= Exercise requirements =
The answer should hold every line of the listing, unchanged and free of images.

= Input data =
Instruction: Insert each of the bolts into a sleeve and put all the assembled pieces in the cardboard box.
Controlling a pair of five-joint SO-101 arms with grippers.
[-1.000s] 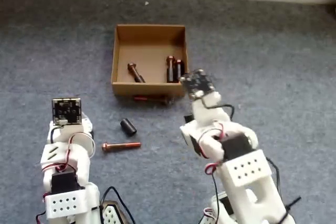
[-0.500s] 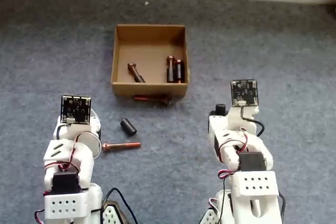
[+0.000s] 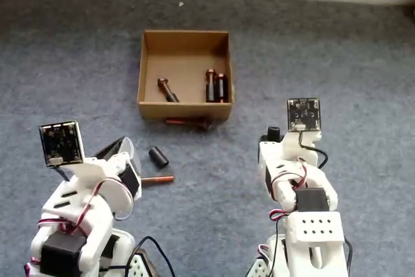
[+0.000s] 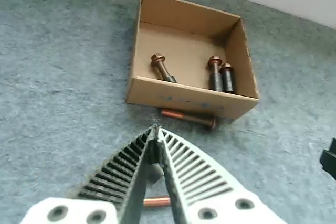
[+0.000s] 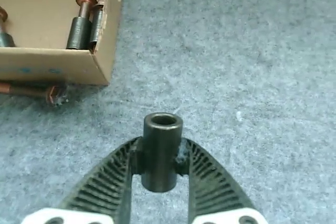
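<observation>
Sleeve (image 5: 163, 140), dark and hollow, clamped between the jaws of the right gripper (image 5: 160, 148), open end toward the wrist camera, over grey carpet (image 5: 252, 77) near the cardboard box (image 5: 52, 64). Left gripper (image 4: 154, 132) pinched shut on nothing, above a loose sleeve (image 3: 158, 156) and a copper bolt (image 3: 159, 179), one end of that bolt hidden beneath it. Another bare bolt (image 3: 188, 122) outside, touching the box's front wall. Three sleeved bolts (image 3: 211, 85) inside. Faint blue print (image 4: 170, 98) on that wall, too small to read.
</observation>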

= Task result =
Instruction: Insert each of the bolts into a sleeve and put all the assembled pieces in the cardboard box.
Controlling a pair of five-joint SO-101 arms with grippers.
[-1.000s] 
[-0.500s] 
[+0.000s] 
[+0.000s] 
[+0.000s] 
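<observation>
Sleeve (image 5: 163, 140), dark and hollow, clamped between the jaws of the right gripper (image 5: 160, 148), open end toward the wrist camera, over grey carpet (image 5: 252, 77) near the cardboard box (image 5: 52, 64). Left gripper (image 4: 154, 132) pinched shut on nothing, above a loose sleeve (image 3: 158, 156) and a copper bolt (image 3: 159, 179), one end of that bolt hidden beneath it. Another bare bolt (image 3: 188, 122) outside, touching the box's front wall. Three sleeved bolts (image 3: 211, 85) inside. Faint blue print (image 4: 170, 98) on that wall, too small to read.
</observation>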

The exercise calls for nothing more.